> YOUR INSTRUCTIONS:
Would you return the full listing exactly, with nothing altered?

** INFORMATION PROVIDED follows **

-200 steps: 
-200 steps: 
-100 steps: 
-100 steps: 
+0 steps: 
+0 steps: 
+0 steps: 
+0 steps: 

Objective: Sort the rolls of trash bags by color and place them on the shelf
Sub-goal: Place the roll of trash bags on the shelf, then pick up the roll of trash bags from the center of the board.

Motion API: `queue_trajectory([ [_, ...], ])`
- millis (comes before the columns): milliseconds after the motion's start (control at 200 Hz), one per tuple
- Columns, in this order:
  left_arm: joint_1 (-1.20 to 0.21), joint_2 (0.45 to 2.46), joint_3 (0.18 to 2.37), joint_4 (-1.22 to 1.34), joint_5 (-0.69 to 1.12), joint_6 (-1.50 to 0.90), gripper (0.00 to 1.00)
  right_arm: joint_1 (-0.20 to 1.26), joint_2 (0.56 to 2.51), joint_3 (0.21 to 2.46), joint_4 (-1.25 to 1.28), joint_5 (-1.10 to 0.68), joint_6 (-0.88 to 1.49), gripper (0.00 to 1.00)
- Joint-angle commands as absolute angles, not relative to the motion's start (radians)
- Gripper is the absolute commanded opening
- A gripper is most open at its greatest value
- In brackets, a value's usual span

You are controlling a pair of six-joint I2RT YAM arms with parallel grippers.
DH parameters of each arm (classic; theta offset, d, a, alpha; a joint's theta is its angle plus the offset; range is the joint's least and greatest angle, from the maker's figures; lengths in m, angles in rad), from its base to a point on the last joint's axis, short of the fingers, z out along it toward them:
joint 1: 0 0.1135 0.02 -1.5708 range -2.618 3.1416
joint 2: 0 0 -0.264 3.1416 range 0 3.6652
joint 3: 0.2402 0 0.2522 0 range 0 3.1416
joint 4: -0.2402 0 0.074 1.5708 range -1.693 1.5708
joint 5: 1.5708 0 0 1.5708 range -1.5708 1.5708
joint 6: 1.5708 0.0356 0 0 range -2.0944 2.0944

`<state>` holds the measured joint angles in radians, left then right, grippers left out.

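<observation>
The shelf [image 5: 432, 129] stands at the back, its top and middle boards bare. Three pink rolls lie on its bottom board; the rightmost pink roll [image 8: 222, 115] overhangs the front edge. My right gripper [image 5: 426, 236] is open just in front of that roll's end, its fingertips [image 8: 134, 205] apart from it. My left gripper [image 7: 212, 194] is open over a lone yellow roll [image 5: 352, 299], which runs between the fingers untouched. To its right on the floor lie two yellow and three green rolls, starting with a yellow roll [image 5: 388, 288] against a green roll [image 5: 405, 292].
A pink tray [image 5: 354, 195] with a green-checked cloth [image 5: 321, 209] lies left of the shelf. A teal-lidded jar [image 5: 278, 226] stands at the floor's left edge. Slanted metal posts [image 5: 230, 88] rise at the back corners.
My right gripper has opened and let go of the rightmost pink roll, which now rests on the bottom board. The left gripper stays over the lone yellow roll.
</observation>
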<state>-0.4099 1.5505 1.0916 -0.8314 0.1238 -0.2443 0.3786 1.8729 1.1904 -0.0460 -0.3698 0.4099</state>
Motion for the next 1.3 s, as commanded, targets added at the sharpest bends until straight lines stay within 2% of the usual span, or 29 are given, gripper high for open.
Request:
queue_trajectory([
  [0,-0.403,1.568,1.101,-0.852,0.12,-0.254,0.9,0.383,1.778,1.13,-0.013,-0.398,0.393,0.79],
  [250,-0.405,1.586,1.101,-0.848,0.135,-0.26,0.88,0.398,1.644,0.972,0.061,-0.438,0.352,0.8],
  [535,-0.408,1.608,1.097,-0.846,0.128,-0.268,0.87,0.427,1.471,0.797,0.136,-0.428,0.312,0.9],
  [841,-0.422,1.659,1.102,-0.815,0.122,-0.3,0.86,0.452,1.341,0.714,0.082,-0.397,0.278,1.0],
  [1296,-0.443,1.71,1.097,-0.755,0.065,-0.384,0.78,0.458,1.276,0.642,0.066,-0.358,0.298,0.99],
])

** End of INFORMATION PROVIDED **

> TASK RESULT:
-200 steps: 
-200 steps: 
-100 steps: 
-100 steps: 
+0 steps: 
+0 steps: 
+0 steps: 
+0 steps: 

Objective: Sort the rolls of trash bags by color and place them on the shelf
Sub-goal: Place the roll of trash bags on the shelf, then pick up the roll of trash bags from the center of the board.

Motion API: `queue_trajectory([ [_, ...], ])`
- millis (comes before the columns): milliseconds after the motion's start (control at 200 Hz), one per tuple
- Columns, in this order:
  left_arm: joint_1 (-1.20 to 0.21), joint_2 (0.45 to 2.46), joint_3 (0.18 to 2.37), joint_4 (-1.22 to 1.34), joint_5 (-0.69 to 1.12), joint_6 (-1.50 to 0.90), gripper (0.00 to 1.00)
  right_arm: joint_1 (-0.20 to 1.26), joint_2 (0.56 to 2.51), joint_3 (0.21 to 2.46), joint_4 (-1.25 to 1.28), joint_5 (-1.10 to 0.68), joint_6 (-0.88 to 1.49), gripper (0.00 to 1.00)
- Joint-angle commands as absolute angles, not relative to the motion's start (radians)
- Gripper is the absolute commanded opening
- A gripper is most open at its greatest value
- In brackets, a value's usual span

You are controlling a pair of six-joint I2RT YAM arms with parallel grippers.
DH parameters of each arm (classic; theta offset, d, a, alpha; a joint's theta is its angle plus the offset; range is the joint's least and greatest angle, from the maker's figures; lengths in m, angles in rad), from its base to a point on the last joint's axis, short of the fingers, z out along it toward them:
joint 1: 0 0.1135 0.02 -1.5708 range -2.618 3.1416
joint 2: 0 0 -0.264 3.1416 range 0 3.6652
joint 3: 0.2402 0 0.2522 0 range 0 3.1416
joint 4: -0.2402 0 0.074 1.5708 range -1.693 1.5708
joint 5: 1.5708 0 0 1.5708 range -1.5708 1.5708
joint 6: 1.5708 0.0356 0 0 range -2.0944 2.0944

`<state>` holds the measured joint angles in radians, left then right, grippers left out.

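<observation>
The shelf [image 5: 432, 129] stands at the back, its top and middle boards bare. Three pink rolls lie on its bottom board; the rightmost pink roll [image 8: 222, 115] overhangs the front edge. My right gripper [image 5: 426, 236] is open just in front of that roll's end, its fingertips [image 8: 134, 205] apart from it. My left gripper [image 7: 212, 194] is open over a lone yellow roll [image 5: 352, 299], which runs between the fingers untouched. To its right on the floor lie two yellow and three green rolls, starting with a yellow roll [image 5: 388, 288] against a green roll [image 5: 405, 292].
A pink tray [image 5: 354, 195] with a green-checked cloth [image 5: 321, 209] lies left of the shelf. A teal-lidded jar [image 5: 278, 226] stands at the floor's left edge. Slanted metal posts [image 5: 230, 88] rise at the back corners.
My right gripper has opened and let go of the rightmost pink roll, which now rests on the bottom board. The left gripper stays over the lone yellow roll.
</observation>
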<state>-0.4099 1.5505 1.0916 -0.8314 0.1238 -0.2443 0.3786 1.8729 1.1904 -0.0460 -0.3698 0.4099</state>
Motion for the next 1.3 s, as commanded, targets added at the sharpest bends until straight lines stay within 2% of the usual span, or 29 are given, gripper high for open.
Request:
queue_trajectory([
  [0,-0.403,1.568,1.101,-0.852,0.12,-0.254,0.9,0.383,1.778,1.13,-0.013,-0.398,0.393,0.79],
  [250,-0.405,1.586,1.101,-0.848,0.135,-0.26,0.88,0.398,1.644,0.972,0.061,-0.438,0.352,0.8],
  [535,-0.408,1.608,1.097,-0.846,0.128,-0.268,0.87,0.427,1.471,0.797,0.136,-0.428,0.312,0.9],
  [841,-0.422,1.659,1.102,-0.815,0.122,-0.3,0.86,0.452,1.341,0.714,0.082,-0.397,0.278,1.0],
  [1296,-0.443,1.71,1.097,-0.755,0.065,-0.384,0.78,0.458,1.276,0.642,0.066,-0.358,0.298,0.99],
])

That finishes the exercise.